初恋のひとを想った時間は十年以上。一生に一度の恋だと、そう想ってこの身を捧げたのに、もう自分の心は違う男に傾いている。その自分の浅ましさが嫌だった。淫売のようなだらしなさが恥ずかしかった。何よりまた同じように、目の前の男に愛されないだろうことが耐えられなかった。
「そんなに西国に行きたいというのであれば……」
「違うの」
男はちっともわかっていないと、少女は笑う。やっぱり自分は必要とされていなかった。初恋のあのひとが自分を置いて何処かにいってしまったように、この男も本当は少女のことなどどうでも良いのだ。これ以上、夢を見るのは嫌だった。優しい未来を想像しては心の臓が潰れそうなほどに胸が痛む。その繰り返し。もう無理だ。何度も耐えられるほどに、月玲は強くはない。

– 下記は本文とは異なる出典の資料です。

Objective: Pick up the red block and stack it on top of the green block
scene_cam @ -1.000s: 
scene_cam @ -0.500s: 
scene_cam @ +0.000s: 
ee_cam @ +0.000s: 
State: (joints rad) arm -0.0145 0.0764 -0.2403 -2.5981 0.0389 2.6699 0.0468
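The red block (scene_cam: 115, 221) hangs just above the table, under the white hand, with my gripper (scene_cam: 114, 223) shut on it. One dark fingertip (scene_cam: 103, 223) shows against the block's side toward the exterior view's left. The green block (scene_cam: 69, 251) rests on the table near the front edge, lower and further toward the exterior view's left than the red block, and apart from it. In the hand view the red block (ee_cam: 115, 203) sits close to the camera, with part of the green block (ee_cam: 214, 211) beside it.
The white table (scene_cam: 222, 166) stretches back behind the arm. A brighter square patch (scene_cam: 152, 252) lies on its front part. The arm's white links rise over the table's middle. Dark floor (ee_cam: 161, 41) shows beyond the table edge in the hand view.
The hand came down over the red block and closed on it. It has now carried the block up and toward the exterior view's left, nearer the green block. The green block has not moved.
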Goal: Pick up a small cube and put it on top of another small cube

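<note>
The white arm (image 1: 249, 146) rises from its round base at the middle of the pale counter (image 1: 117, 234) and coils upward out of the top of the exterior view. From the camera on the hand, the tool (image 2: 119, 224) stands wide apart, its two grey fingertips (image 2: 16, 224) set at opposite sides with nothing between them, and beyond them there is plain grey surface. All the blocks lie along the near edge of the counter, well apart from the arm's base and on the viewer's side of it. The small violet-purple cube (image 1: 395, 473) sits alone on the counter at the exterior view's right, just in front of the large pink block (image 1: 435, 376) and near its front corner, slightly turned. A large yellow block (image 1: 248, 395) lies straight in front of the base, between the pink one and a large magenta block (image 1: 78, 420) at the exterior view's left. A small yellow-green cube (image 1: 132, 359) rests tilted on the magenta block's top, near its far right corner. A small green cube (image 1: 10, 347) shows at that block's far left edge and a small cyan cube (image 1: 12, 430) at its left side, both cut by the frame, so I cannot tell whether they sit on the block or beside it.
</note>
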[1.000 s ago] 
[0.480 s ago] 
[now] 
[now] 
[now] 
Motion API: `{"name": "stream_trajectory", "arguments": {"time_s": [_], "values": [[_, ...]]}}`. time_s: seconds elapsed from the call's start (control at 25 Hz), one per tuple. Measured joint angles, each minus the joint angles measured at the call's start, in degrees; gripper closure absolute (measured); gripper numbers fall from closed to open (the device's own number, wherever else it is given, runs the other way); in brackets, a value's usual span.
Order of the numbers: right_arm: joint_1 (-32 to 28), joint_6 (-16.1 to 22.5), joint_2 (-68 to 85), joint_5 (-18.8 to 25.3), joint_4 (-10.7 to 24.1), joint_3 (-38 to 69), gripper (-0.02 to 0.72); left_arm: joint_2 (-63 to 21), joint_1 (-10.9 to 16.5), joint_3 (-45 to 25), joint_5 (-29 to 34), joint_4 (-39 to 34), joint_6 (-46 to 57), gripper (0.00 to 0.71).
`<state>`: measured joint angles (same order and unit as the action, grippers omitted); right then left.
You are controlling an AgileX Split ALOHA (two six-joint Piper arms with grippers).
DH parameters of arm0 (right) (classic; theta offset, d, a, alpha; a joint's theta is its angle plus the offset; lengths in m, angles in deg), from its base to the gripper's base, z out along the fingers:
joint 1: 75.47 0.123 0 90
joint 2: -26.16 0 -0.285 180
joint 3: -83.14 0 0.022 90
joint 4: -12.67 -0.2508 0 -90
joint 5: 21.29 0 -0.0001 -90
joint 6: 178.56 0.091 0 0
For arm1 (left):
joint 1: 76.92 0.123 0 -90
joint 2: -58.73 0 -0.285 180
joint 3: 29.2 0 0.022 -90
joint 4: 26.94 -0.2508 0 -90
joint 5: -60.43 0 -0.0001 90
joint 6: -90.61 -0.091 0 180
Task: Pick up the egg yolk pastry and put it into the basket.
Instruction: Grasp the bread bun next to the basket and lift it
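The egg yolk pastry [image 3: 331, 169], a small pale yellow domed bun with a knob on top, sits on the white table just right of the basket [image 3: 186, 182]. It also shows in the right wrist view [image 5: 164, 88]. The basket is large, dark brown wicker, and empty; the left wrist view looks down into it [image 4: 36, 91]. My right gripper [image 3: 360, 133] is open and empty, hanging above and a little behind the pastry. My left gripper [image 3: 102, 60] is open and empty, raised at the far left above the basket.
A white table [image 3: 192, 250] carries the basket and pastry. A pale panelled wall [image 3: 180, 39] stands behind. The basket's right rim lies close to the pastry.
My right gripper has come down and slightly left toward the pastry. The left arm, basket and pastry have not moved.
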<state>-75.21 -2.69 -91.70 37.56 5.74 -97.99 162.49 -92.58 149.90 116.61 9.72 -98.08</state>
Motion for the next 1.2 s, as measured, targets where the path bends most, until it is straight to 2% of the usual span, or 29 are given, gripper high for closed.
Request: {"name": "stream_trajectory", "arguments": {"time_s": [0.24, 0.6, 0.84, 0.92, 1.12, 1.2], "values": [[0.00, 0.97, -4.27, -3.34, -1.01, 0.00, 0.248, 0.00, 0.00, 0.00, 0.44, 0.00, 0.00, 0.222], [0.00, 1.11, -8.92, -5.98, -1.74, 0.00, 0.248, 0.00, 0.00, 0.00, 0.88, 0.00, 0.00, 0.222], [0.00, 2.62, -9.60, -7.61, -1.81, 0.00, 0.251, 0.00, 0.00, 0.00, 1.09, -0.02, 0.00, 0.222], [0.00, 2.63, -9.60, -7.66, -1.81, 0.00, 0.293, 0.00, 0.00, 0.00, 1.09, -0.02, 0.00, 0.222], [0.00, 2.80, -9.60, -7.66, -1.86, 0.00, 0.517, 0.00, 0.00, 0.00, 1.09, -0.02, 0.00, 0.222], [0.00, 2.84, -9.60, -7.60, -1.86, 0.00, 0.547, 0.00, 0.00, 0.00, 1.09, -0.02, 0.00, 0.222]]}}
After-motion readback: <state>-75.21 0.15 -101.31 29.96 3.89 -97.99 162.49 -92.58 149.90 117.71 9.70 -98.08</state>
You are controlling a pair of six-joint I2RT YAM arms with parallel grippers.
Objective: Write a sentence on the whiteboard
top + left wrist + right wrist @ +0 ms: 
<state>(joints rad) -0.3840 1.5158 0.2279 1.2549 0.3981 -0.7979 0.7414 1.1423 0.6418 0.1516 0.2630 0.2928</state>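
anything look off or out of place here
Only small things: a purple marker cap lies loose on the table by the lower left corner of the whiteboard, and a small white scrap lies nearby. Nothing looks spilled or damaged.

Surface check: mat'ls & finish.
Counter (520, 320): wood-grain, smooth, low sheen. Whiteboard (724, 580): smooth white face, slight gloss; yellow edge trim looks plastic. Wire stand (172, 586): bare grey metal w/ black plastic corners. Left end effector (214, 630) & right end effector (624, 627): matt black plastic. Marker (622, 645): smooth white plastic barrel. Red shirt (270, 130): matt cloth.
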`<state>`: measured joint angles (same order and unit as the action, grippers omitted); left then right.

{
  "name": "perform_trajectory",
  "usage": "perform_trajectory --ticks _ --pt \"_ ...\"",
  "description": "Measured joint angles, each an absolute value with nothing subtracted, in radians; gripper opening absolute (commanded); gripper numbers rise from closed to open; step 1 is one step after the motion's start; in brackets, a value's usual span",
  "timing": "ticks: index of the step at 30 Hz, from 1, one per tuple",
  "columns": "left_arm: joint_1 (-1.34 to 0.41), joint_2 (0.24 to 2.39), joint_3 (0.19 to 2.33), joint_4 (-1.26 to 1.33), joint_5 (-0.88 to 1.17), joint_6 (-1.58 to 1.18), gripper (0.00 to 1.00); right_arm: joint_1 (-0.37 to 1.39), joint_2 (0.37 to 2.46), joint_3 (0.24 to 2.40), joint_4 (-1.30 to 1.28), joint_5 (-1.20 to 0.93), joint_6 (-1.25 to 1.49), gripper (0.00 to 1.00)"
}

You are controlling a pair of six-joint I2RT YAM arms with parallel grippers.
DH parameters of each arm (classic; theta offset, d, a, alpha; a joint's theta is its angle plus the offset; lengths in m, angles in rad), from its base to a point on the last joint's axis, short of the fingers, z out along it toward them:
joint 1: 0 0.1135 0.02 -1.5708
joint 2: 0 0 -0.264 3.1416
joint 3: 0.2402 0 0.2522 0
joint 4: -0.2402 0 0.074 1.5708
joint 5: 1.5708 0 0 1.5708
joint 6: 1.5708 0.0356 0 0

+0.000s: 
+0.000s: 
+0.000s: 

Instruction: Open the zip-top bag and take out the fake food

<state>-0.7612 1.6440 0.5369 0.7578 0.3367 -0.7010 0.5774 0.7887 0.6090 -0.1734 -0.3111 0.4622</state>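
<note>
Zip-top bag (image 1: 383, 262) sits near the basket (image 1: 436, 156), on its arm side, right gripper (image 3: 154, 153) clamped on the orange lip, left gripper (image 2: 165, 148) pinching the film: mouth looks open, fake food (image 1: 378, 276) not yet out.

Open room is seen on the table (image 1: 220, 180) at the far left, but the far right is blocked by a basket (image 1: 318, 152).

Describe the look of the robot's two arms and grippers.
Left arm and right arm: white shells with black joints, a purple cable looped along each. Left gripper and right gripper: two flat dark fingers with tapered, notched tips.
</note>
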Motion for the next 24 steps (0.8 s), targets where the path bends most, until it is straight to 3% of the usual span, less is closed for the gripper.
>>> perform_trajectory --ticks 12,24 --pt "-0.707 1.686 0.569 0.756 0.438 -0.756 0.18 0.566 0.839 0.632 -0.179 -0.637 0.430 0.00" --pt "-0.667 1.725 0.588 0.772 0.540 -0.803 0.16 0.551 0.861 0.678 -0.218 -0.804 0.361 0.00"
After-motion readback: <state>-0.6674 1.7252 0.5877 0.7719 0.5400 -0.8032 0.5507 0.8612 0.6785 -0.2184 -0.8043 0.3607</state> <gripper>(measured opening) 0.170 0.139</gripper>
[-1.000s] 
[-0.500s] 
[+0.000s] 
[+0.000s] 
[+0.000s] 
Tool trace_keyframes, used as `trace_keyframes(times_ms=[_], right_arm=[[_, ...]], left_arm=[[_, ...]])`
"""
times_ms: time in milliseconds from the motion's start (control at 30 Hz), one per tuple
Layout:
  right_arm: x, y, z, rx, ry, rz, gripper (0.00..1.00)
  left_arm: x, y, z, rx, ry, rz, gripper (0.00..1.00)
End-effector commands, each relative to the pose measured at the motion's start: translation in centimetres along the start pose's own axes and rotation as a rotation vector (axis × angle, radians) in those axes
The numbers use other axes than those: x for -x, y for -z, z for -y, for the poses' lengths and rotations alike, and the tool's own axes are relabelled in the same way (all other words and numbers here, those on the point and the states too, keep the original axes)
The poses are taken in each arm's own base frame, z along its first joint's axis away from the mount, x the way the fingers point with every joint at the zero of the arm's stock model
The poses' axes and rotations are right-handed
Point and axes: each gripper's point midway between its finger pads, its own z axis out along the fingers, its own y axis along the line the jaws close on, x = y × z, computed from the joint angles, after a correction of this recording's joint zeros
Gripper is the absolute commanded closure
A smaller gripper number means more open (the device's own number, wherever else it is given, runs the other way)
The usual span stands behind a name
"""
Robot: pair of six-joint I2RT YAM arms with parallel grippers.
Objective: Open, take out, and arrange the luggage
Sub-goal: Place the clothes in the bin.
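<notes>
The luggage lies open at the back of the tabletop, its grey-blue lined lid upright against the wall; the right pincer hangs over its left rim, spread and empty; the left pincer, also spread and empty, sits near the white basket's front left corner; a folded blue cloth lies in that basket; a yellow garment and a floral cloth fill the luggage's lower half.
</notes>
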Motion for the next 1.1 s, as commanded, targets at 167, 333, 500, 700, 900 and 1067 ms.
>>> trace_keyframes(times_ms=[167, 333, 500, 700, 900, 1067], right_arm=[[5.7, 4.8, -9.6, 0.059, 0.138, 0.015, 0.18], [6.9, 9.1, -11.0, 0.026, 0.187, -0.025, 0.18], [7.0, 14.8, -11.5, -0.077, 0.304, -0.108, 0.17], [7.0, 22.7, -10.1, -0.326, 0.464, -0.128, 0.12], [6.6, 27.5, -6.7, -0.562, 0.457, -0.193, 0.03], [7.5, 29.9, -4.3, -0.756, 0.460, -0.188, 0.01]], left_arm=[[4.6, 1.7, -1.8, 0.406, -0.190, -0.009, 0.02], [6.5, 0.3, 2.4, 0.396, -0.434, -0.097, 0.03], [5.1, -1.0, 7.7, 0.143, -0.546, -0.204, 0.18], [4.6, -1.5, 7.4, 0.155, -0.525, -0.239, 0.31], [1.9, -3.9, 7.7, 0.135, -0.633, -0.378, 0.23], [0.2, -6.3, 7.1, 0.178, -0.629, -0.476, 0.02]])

月玲は胸元から例の薬を取り出した。強い風が吹けばすべてとんでしまうのではないかと思ったけれど、不思議なことにこの一瞬だけぴたりと風が止んだ。まるで月玲に、最後の情けをかけてやろうと言わんばかりに。
だから月玲は躊躇うことなく薬を口に含んだ。変色していてもまだそれはやはり粉雪に似た滑らかさを保っている。そして見た目と同じように、あっという間に少女の口の中で溶けていった。今なら男の名前を呼んでも許されるだろうか。初恋のひとにこっそり立てた誓い……他の男の名を呼ばないという誓いを破る。
「ごめんね、ナラン」
「ありがとう」でも、「さようなら」でもなく、どうしても伝えたかった言葉が「ごめんね」の理由が自分でもよくわからないままに、月玲は微笑む。太陽を意味する名前の王が、何かを叫び駆け寄ってくるのが見えた。